__Given information__:
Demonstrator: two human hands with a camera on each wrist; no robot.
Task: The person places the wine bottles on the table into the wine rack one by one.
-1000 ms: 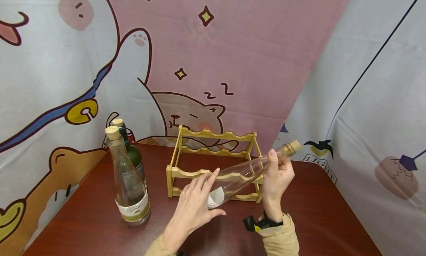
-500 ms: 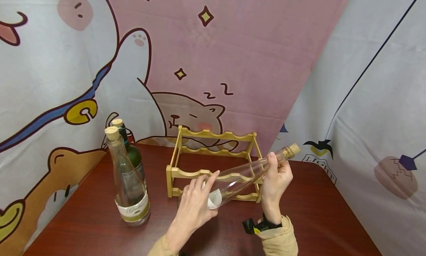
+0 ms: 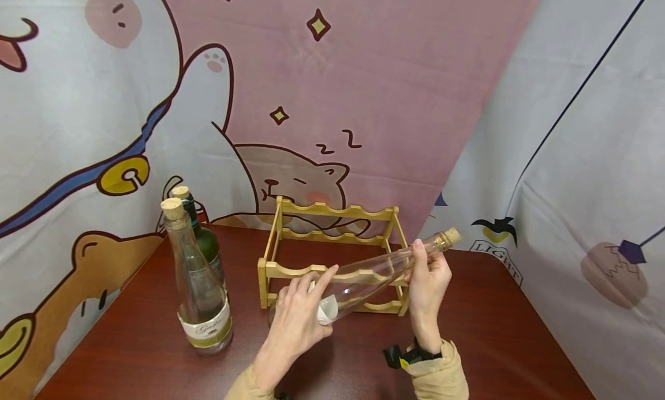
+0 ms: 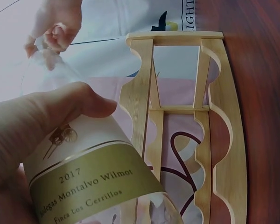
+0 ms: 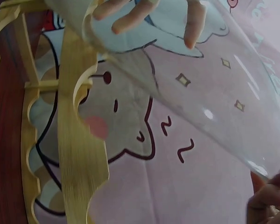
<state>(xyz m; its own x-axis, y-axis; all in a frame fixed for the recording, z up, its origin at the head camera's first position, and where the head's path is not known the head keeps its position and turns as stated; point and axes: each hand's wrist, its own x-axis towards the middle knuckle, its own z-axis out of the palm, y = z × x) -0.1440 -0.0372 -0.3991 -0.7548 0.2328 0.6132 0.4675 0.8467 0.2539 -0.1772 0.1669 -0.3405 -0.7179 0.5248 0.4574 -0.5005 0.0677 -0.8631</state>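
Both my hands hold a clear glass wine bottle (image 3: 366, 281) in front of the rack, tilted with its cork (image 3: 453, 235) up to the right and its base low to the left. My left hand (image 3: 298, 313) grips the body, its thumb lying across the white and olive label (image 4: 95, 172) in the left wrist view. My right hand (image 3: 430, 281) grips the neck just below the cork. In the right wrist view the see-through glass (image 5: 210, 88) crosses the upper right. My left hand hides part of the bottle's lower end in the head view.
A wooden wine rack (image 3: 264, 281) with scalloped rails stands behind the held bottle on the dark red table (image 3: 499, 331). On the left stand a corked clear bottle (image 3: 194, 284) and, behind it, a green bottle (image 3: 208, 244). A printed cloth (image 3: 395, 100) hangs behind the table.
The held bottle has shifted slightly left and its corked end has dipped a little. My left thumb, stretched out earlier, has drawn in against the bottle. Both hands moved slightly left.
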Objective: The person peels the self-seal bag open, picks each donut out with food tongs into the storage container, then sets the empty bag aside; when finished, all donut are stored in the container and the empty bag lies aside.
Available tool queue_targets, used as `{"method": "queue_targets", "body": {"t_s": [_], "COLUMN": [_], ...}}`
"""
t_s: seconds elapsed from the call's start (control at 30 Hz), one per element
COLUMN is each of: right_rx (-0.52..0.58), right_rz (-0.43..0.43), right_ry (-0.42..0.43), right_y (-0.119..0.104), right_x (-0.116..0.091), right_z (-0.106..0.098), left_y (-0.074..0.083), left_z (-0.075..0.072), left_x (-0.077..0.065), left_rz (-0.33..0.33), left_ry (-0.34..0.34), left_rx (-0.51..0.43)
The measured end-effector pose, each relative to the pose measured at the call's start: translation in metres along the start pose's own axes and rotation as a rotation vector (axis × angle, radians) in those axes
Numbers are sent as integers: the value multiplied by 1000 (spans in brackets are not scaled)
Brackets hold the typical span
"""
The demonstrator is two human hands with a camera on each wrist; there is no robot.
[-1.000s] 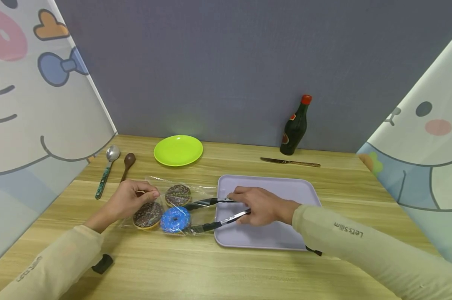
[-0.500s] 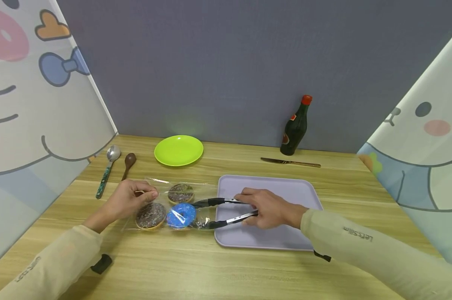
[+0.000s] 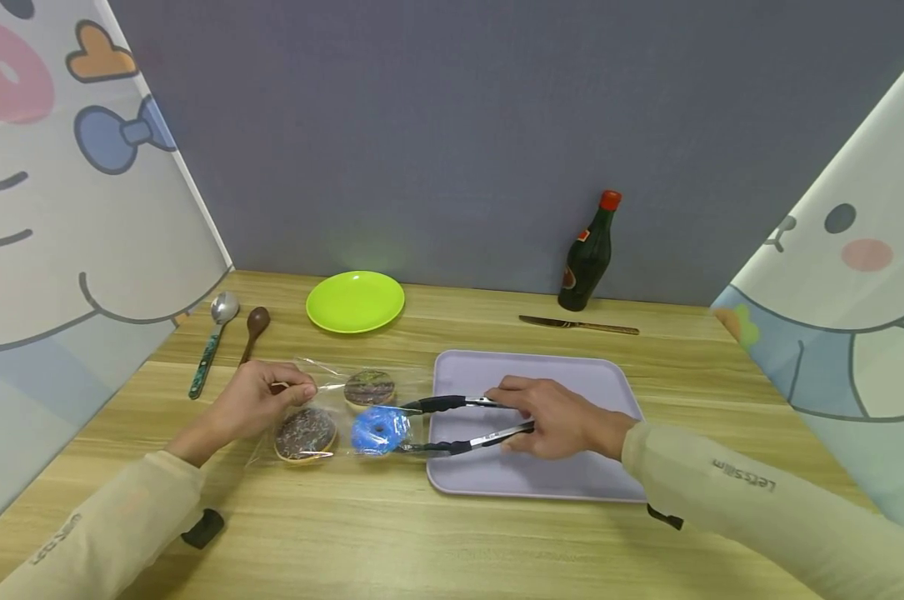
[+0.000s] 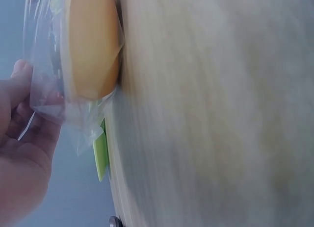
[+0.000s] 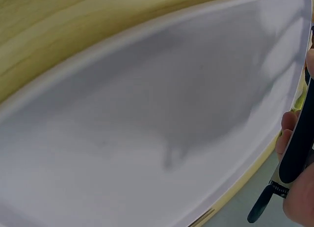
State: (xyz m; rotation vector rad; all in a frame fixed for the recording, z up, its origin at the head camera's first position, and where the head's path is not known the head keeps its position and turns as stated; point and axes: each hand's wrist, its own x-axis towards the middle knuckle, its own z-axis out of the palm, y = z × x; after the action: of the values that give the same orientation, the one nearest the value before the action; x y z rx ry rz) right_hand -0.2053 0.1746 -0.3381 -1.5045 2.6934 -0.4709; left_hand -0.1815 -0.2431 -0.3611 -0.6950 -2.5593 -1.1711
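Note:
My left hand pinches the edge of a clear plastic bag between thumb and fingers. Inside the bag are a chocolate donut near that hand, a second chocolate donut behind, and a blue sprinkled donut. The left wrist view shows the tan side of a donut through the film. My right hand grips a pair of black-and-silver tongs over the tray. The tong tips reach into the bag's right end, at the blue donut's right side. In the right wrist view, the tong handle lies in the palm.
A lilac tray lies right of the bag. At the back stand a green plate and a dark bottle, with a knife before it. A metal spoon and a brown wooden spoon lie left.
My right hand and the tongs have moved right, and the blue donut has slid right with the tips, toward the bag's opening end. My left hand has stayed at the bag's edge.

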Motion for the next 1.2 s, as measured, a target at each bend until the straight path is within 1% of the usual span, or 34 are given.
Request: {"method": "queue_targets", "body": {"t_s": [0.17,0.33,0.47,0.73,0.97,1.2], "right_rx": [43,70,77,63,46,44], "right_rz": [15,-1,-13,3,42,35], "right_ry": [-16,-20,-10,20,36,80], "right_y": [4,8,11,16,21,29], "right_x": [-4,-8,-13,-22,-32,-45], "right_z": [-4,-7,-8,-12,-13,-14], "left_y": [-1,0,1,2,3,1], "left_z": [0,1,0,1,0,0], "left_x": [0,0,0,2,2,2], "left_rz": [13,9,6,46,16,-9], "left_ry": [4,4,-3,-2,-1,4], "left_rx": [12,16,21,28,16,28]}}
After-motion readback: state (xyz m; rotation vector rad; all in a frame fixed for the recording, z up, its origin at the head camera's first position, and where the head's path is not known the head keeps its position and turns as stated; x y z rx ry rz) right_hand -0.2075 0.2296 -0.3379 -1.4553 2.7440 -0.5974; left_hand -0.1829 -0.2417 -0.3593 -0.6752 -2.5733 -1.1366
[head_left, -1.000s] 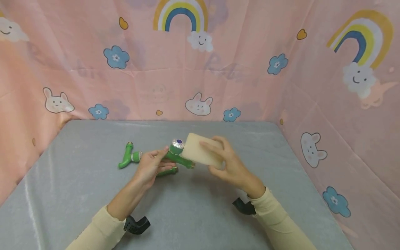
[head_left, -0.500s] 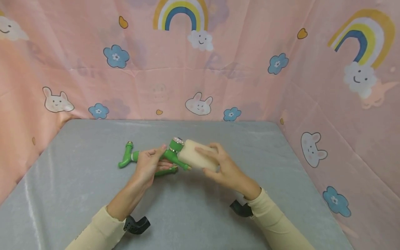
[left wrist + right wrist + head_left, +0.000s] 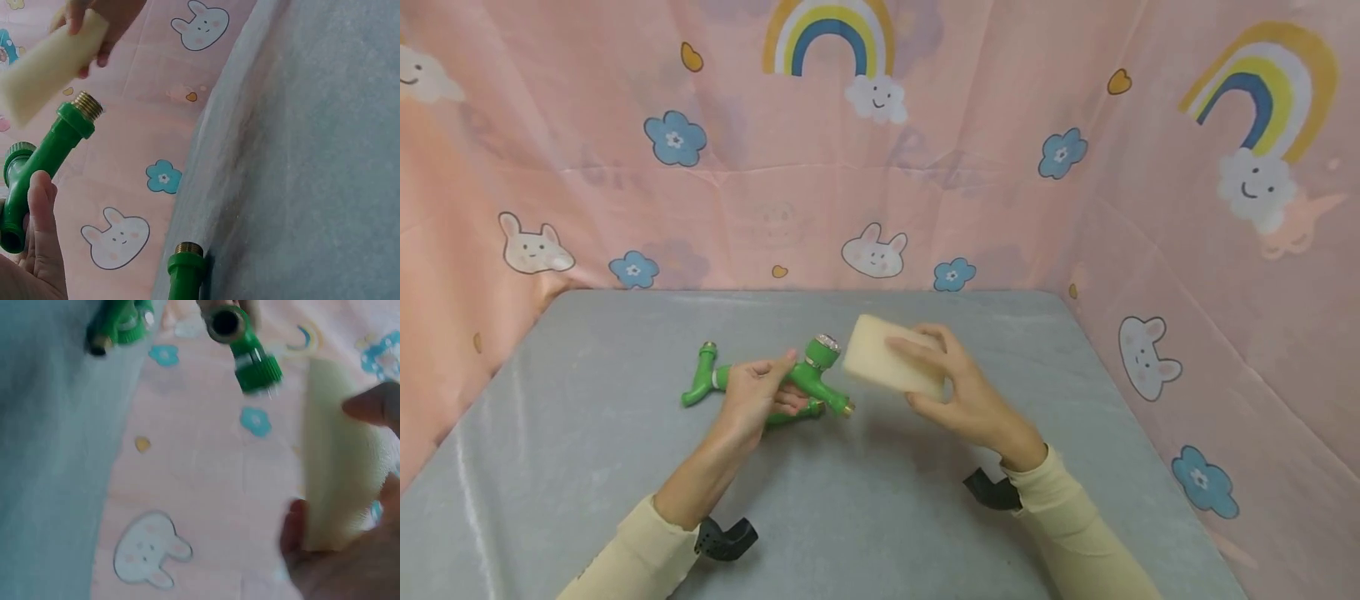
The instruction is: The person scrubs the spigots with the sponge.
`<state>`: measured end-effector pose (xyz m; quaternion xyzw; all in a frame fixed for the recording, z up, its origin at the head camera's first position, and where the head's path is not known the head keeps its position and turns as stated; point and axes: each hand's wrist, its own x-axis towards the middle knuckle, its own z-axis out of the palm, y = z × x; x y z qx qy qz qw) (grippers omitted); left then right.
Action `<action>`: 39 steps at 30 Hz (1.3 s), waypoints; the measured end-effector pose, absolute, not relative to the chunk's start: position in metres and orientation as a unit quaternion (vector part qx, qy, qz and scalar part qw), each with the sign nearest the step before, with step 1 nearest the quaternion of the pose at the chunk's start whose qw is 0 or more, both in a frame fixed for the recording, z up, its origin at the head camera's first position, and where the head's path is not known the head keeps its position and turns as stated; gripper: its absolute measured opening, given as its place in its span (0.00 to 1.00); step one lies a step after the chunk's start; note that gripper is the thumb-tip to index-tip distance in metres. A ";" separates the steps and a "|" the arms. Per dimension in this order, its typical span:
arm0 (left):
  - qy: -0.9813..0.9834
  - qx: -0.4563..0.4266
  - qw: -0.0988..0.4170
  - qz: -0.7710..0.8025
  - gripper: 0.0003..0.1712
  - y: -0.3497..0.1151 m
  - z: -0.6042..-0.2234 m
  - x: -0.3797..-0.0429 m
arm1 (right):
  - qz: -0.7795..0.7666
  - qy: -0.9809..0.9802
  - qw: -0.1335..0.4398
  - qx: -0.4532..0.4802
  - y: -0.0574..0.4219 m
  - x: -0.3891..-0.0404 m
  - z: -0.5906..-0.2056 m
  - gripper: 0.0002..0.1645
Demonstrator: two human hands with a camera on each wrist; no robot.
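Observation:
My left hand (image 3: 751, 398) pinches a green tap (image 3: 808, 381) above the table, its brass threaded end pointing down to the right and its silver-topped knob up. In the left wrist view the thumb lies along the body of this tap (image 3: 50, 147). A pale cream sponge (image 3: 880, 354) is gripped in my right hand (image 3: 977, 408), thumb below and fingers over it. A small gap separates sponge and tap knob. On the right wrist side, the sponge (image 3: 334, 456) stands apart from the tap knob (image 3: 257, 374).
Another green tap (image 3: 702, 379) lies on the grey cloth-covered table (image 3: 865, 517) left of my left hand. A further green tap (image 3: 796, 414) lies partly hidden beneath that hand. Pink printed curtain (image 3: 737, 200) closes off the back and sides.
My right hand brings the sponge down-left against the held tap, then draws it back up and right. The tap tilts in my left hand, its knob top turning away from view.

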<state>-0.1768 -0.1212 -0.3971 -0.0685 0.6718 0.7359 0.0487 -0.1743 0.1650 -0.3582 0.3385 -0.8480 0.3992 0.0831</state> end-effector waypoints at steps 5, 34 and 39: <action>0.686 -0.062 0.067 0.722 0.24 -0.118 -0.397 -0.175 | 0.326 -0.827 0.208 0.408 0.147 -0.175 -0.371 0.40; 0.562 -0.020 0.181 0.807 0.26 -0.123 -0.404 -0.181 | 0.435 -0.808 0.129 0.375 0.152 -0.179 -0.376 0.40; 0.556 0.060 0.185 0.808 0.24 -0.124 -0.407 -0.178 | 0.465 -0.808 0.062 0.356 0.146 -0.175 -0.377 0.40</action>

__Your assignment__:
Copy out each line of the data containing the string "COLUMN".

__Answer below__:
Available tool queue_targets, used as `{"method": "queue_targets", "body": {"t_s": [_], "COLUMN": [_], ...}}`
COLUMN is each of: right_rx (-0.52..0.58), right_rz (-0.43..0.43), right_ry (-0.42..0.43), right_y (-0.119..0.104), right_x (-0.116..0.091), right_z (-0.106..0.098), left_y (-0.074..0.083), left_z (-0.075..0.072), left_x (-0.077..0.065), left_rz (-0.33..0.33), left_ry (-0.34..0.34), left_rx (-0.51..0.43)

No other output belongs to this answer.